Aim of the task:
With every picture left out, restate the listing below exactly as written.

Segment Start: Information supplied

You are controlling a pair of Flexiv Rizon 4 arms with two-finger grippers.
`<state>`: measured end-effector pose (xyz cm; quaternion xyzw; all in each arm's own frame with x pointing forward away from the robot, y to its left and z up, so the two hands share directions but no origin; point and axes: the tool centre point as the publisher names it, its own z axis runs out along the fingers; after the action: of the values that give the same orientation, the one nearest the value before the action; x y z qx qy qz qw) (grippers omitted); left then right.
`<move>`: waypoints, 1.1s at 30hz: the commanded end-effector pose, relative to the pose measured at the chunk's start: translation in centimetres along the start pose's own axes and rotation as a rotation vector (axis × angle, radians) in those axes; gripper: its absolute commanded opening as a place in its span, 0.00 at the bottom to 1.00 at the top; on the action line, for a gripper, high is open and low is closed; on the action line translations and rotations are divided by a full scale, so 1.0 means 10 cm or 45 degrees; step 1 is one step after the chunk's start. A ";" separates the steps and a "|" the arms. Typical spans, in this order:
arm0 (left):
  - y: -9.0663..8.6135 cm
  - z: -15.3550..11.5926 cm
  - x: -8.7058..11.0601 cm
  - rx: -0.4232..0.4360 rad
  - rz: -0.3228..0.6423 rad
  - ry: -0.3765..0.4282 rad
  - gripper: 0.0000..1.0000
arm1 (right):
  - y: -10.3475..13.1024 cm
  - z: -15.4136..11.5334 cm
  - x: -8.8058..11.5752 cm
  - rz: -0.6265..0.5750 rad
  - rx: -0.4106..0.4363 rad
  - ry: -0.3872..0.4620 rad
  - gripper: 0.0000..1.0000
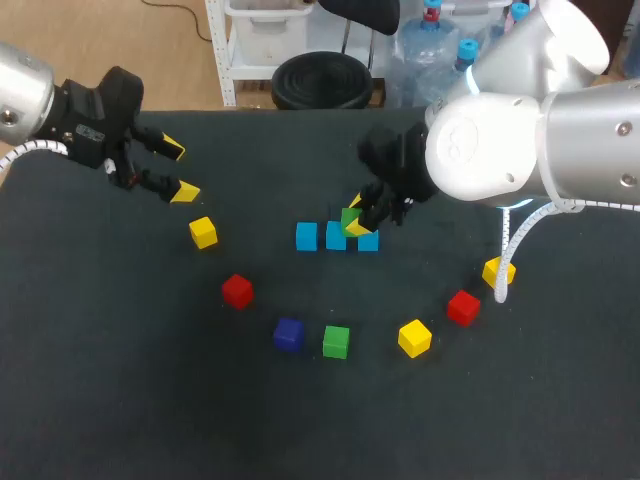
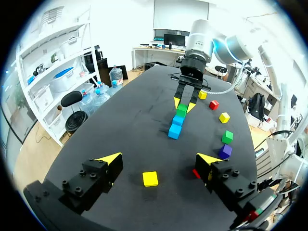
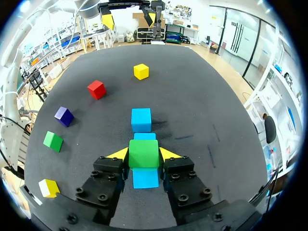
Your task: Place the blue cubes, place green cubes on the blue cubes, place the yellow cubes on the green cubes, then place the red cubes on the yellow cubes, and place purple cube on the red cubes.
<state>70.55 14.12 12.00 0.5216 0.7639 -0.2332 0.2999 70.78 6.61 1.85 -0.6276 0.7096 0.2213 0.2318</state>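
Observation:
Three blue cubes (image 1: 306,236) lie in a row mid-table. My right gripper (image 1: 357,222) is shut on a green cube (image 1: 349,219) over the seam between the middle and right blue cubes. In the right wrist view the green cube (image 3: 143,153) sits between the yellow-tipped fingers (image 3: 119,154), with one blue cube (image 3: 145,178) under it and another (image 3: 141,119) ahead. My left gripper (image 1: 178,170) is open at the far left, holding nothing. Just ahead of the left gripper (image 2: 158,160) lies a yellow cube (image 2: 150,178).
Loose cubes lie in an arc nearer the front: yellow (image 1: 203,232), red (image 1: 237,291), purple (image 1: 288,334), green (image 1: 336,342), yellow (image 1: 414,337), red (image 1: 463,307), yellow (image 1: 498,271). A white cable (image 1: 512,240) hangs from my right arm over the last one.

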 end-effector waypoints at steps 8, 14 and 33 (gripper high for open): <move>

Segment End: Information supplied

Solution below:
You are controlling a pair of Flexiv Rizon 4 arms with two-finger grippers.
`<state>`: measured end-effector pose (xyz cm; quaternion xyzw; all in each arm's own frame with x pointing forward away from the robot, y to its left and z up, so the two hands share directions but no origin; point and axes: the tool centre point as the publisher names it, its own z axis runs out along the fingers; after the action: of the values that give the same orientation, the one nearest the value before the action; x y z qx qy qz qw) (grippers omitted); left then right.
`<move>`: waypoints, 1.1s at 30hz: the commanded end-effector pose, relative to the pose measured at the chunk's start: translation in centimetres along the start pose's own axes and rotation as a rotation vector (axis × angle, radians) in those axes; gripper: its absolute commanded opening as a place in its span, 0.00 at the bottom to 1.00 at the top; on the action line, for a gripper, high is open and low is closed; on the action line translations and rotations are divided by a full scale, so 1.0 means 10 cm or 45 degrees; step 1 is one step after the chunk's start. A ";" separates the steps and a "|" the arms. Typical spans, in this order:
arm0 (left):
  - y: -9.0663..8.6135 cm
  - z: -15.3550..11.5926 cm
  - x: -8.7058..11.0601 cm
  - rx: -0.4232..0.4360 rad
  - rz: -0.3228..0.6423 rad
  - ry: -0.3765..0.4282 rad
  - gripper: 0.0000..1.0000
arm1 (right):
  - y: -10.3475..13.1024 cm
  - z: -15.4136..11.5334 cm
  - x: -8.8058..11.5752 cm
  - rz: -0.6265..0.5750 rad
  - rx: -0.4106..0.4363 rad
  - ry: -0.3872..0.4620 rad
  - gripper: 0.0000..1.0000
Your task: Place the blue cubes, place green cubes on the blue cubes, place the yellow cubes on the green cubes, then place the red cubes on the yellow cubes, and place purple cube on the red cubes.
<state>70.55 14.12 12.00 0.5216 0.7639 -0.2332 0.2999 70.78 6.61 1.85 -0.6276 0.7096 0.2213 0.2318</state>
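Observation:
Three blue cubes (image 1: 306,236) lie in a row mid-table. My right gripper (image 1: 357,222) is shut on a green cube (image 1: 349,219) over the seam between the middle and right blue cubes. In the right wrist view the green cube (image 3: 143,153) sits between the yellow-tipped fingers (image 3: 119,154), with one blue cube (image 3: 145,178) under it and another (image 3: 141,119) ahead. My left gripper (image 1: 178,170) is open at the far left, holding nothing. Just ahead of the left gripper (image 2: 158,160) lies a yellow cube (image 2: 150,178).
Loose cubes lie in an arc nearer the front: yellow (image 1: 203,232), red (image 1: 237,291), purple (image 1: 288,334), green (image 1: 336,342), yellow (image 1: 414,337), red (image 1: 463,307), yellow (image 1: 498,271). A white cable (image 1: 512,240) hangs from my right arm over the last one.
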
 end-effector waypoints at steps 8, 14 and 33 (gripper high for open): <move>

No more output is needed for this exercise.